Here is a listing; work out how many of its lines contain the word "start", and state only that number.
********
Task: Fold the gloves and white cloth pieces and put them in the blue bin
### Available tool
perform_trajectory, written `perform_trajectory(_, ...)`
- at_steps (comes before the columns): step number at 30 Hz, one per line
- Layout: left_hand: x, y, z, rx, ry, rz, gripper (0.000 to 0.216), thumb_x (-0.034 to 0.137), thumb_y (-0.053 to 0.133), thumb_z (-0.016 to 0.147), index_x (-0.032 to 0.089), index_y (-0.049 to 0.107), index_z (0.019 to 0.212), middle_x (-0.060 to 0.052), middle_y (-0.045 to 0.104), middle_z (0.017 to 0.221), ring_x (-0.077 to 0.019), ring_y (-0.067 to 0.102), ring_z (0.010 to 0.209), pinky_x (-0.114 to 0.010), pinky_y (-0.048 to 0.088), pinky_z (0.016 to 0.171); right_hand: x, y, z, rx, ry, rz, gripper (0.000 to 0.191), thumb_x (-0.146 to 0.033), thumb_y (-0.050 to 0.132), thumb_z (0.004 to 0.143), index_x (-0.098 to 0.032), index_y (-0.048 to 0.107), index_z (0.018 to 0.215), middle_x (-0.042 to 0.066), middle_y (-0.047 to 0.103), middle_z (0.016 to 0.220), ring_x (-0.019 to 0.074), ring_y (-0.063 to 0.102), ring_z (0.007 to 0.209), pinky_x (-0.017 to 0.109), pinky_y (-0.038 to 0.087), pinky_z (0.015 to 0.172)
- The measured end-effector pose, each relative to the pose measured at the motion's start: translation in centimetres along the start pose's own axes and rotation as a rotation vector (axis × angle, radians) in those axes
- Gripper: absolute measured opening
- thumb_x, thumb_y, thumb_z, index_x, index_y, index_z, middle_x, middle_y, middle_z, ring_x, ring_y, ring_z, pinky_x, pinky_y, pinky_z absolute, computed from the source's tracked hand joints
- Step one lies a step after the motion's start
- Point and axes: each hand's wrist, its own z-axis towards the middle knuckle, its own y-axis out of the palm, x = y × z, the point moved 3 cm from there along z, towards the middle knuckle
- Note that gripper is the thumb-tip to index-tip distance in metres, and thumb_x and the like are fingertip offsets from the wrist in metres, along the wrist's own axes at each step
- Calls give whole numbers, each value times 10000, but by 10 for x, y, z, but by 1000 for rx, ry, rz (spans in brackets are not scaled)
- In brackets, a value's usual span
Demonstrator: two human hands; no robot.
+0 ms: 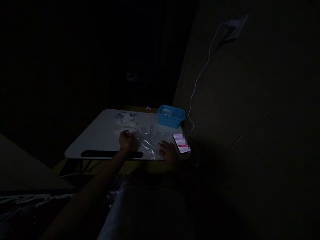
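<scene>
A clear, shiny plastic bag or sheet [148,146] lies on the white tabletop [97,133] between my hands. My left hand [125,141] is at its left end, with the fingers curled in and closed on the edge of the plastic. My right hand [168,152] rests at the right end of the plastic, fingers stretched out and apart. Behind the plastic are a few small, see-through flat pieces [158,131], too dim to name. A crumpled whitish heap [125,120], perhaps plastic or paper, sits beyond my left hand.
A blue basket [169,120] with clear plastic inside stands at the back right. A lit phone [181,143] lies at the right edge. A white cable [200,74] runs up to a wall socket [233,29]. A dark slot [95,153] lines the table's front. The room is very dark.
</scene>
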Motion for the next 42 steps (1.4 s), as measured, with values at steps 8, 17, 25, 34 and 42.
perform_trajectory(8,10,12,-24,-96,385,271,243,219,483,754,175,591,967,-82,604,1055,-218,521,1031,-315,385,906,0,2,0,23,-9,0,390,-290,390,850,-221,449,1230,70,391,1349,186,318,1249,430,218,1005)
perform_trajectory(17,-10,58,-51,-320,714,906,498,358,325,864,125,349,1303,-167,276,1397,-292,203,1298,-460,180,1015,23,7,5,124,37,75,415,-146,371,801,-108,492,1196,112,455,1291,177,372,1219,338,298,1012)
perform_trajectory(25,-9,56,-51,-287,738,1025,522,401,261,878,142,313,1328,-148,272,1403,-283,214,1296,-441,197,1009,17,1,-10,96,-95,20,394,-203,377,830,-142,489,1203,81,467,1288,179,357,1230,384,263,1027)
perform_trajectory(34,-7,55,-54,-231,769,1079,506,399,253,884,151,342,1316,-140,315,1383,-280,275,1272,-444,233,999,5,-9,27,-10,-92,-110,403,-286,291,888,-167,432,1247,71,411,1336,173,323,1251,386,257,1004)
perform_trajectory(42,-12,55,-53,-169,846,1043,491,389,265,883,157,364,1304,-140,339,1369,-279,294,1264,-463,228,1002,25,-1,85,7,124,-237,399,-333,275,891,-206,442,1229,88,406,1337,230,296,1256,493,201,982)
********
## Response for this exercise
2